**What you should do**
Where the listing below has a line with "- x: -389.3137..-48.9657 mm", write out exactly that line and every line after it, stopping after the line with "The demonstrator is".

**Data for processing**
============

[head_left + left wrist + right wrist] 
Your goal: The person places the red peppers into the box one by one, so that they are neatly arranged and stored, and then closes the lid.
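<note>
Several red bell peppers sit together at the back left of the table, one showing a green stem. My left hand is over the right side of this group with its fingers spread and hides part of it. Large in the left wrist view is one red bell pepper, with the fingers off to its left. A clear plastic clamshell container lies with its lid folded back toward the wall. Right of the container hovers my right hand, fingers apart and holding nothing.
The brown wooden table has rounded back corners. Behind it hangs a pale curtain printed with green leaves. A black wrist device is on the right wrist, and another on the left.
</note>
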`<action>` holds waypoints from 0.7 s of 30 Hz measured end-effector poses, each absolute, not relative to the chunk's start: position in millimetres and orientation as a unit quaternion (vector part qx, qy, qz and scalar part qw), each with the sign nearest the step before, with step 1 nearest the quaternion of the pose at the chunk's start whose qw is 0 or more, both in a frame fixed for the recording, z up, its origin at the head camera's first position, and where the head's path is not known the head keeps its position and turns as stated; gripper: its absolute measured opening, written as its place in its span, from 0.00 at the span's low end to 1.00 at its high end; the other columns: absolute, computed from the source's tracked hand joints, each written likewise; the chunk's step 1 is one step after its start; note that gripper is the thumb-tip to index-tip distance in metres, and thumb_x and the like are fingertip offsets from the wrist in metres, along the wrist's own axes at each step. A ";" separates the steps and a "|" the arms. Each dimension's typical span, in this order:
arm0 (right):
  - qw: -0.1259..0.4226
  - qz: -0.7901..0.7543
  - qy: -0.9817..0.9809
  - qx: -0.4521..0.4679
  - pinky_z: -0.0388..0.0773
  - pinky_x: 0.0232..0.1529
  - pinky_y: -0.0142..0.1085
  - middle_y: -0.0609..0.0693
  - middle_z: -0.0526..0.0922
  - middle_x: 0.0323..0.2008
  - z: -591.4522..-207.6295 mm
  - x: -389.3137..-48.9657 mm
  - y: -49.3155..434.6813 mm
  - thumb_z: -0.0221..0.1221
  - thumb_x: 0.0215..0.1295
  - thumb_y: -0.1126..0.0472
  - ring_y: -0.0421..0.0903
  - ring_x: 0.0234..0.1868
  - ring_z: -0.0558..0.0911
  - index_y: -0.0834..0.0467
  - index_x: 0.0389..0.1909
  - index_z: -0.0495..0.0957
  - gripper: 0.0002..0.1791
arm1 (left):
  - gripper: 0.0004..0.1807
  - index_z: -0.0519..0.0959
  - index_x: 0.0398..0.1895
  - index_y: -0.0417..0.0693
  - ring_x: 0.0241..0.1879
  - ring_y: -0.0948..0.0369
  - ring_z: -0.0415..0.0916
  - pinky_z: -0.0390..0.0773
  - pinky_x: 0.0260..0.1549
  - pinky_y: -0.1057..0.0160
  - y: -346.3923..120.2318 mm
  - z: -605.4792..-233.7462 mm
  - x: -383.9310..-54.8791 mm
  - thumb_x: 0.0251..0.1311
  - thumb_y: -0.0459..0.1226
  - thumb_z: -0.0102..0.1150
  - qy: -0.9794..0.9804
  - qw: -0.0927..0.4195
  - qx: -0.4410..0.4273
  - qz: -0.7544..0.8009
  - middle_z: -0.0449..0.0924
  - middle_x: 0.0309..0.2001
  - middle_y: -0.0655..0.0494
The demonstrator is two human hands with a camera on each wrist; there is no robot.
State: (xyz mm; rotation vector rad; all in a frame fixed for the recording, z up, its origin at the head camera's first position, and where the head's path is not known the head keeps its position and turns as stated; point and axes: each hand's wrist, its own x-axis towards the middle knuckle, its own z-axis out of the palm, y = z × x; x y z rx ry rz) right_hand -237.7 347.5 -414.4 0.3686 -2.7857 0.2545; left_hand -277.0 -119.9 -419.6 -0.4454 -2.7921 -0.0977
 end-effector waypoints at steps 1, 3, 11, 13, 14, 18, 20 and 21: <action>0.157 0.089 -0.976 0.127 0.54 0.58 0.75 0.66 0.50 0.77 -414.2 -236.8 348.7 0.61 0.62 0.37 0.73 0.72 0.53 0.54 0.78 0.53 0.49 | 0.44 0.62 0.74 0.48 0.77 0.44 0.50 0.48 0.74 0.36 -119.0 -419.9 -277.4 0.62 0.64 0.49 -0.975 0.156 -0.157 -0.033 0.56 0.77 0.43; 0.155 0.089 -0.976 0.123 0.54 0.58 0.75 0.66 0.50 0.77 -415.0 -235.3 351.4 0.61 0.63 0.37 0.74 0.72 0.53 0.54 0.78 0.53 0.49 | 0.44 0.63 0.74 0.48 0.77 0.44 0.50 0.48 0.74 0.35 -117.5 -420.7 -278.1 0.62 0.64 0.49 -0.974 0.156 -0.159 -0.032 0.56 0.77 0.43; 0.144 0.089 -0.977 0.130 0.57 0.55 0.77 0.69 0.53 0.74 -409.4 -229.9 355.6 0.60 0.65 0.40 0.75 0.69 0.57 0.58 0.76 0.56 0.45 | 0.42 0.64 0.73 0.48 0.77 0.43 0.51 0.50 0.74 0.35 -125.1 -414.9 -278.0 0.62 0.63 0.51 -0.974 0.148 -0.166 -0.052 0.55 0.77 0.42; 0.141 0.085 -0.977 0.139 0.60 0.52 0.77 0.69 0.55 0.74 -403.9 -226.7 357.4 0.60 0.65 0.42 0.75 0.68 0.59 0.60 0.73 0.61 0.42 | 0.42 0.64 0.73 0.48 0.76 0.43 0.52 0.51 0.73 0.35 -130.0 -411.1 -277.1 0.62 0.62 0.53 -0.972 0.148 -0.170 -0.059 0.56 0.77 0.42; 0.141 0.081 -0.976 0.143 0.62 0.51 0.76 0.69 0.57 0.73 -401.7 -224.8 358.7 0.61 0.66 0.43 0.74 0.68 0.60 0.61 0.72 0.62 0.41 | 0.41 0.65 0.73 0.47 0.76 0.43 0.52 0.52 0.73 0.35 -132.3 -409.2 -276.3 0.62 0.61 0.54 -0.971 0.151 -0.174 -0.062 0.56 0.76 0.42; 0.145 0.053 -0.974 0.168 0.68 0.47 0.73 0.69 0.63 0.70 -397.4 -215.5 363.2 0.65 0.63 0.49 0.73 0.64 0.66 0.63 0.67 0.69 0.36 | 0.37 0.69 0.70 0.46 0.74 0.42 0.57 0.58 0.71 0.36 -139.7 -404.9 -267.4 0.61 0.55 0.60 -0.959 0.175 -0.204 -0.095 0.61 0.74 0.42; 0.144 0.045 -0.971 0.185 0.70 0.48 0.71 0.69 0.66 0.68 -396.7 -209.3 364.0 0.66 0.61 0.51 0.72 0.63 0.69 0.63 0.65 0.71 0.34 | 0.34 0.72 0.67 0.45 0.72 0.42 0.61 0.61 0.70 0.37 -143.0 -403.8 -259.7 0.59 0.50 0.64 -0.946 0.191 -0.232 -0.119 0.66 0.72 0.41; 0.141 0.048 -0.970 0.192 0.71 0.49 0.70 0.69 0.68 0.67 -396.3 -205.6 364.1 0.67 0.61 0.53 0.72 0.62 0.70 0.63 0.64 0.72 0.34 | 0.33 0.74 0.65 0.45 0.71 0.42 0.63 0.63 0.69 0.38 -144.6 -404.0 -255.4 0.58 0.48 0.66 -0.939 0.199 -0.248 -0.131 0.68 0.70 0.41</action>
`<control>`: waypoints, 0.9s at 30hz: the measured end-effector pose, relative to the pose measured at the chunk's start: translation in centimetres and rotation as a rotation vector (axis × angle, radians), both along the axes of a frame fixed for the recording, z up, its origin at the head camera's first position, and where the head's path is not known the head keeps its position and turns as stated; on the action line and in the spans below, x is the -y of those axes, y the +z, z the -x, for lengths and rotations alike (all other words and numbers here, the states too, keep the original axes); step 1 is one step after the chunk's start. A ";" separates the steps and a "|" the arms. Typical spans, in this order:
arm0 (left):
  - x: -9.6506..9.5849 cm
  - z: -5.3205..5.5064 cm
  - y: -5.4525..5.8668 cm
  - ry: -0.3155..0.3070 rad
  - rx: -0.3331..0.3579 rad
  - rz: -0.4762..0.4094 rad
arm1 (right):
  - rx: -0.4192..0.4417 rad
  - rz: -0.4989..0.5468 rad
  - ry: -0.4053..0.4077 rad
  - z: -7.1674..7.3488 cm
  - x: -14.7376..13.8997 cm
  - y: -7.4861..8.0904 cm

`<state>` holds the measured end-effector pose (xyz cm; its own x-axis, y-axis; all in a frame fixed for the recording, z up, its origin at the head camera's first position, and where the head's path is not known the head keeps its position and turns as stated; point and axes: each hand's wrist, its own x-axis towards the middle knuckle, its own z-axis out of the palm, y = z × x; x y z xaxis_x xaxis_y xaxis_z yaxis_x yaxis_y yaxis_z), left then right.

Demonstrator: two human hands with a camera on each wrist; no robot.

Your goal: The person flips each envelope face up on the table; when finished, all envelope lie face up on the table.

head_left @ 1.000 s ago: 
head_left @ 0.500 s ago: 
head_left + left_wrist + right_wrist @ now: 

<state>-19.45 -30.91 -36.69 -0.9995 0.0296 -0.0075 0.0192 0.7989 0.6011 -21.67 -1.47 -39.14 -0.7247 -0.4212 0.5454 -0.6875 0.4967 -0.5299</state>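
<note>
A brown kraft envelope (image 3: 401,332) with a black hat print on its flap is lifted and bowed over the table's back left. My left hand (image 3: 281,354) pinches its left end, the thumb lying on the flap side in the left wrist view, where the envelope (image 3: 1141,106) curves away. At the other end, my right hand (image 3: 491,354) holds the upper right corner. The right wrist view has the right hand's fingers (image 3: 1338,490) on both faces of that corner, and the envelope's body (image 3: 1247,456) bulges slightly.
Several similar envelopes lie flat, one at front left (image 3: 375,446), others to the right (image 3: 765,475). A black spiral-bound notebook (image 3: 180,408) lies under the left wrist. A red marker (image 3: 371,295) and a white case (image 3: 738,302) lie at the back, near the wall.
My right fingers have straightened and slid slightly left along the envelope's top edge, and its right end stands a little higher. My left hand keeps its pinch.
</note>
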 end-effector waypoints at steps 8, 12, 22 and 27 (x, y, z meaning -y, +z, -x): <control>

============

**Solved exercise**
  - x: -389.3137..-48.9657 mm
  - y: -49.3155..434.6813 mm
  - thumb_z: -0.0221..0.1221
  - thumb_x: 0.0215..0.1295
  - thumb_y: -0.1126..0.0472
  - ring_y: -0.0421..0.0903
  - ring_x: 0.0234..0.1868
  - ring_z: -0.0558..0.0911
  - index_y: -0.0834..0.0467
  - index_x: 0.0389..0.1909
  - index_z: -0.0495..0.0957
  - gripper: 0.0002..0.1791
arm1 (left):
  - gripper: 0.0004..0.1807
  - index_z: -0.0519..0.0959
  - index_x: 0.0398..0.1895
  - index_y: -0.0417..0.0693
  - ring_x: 0.0241..0.1879
  - ring_y: -0.0948..0.0369
  - ring_z: -0.0415..0.0916
  - pinky_z: -0.0390..0.0773
  - pinky_x: 0.0260..0.1549
  - pinky_y: -0.1057..0.0160
  - y: -346.3923..120.2318 mm
  - z: -605.4792..-233.7462 mm
  - x: -383.9310..-54.8791 mm
  - thumb_x: 0.0251..0.1311
  - thumb_y: -0.0459..0.1226
  - thumb_z: -0.0102..0.1150
  - qy: -0.9794..0.9804
  - qw: -0.0927..0.4195
  - qx: -0.4410..0.4273
  - qz: -0.7544..0.8009
  - middle_z: -0.0449..0.0924
  - middle_x: 0.0309..0.2001
  - middle_y: -0.0655..0.0494
The demonstrator is two human hands with a camera on each wrist; there is no robot.

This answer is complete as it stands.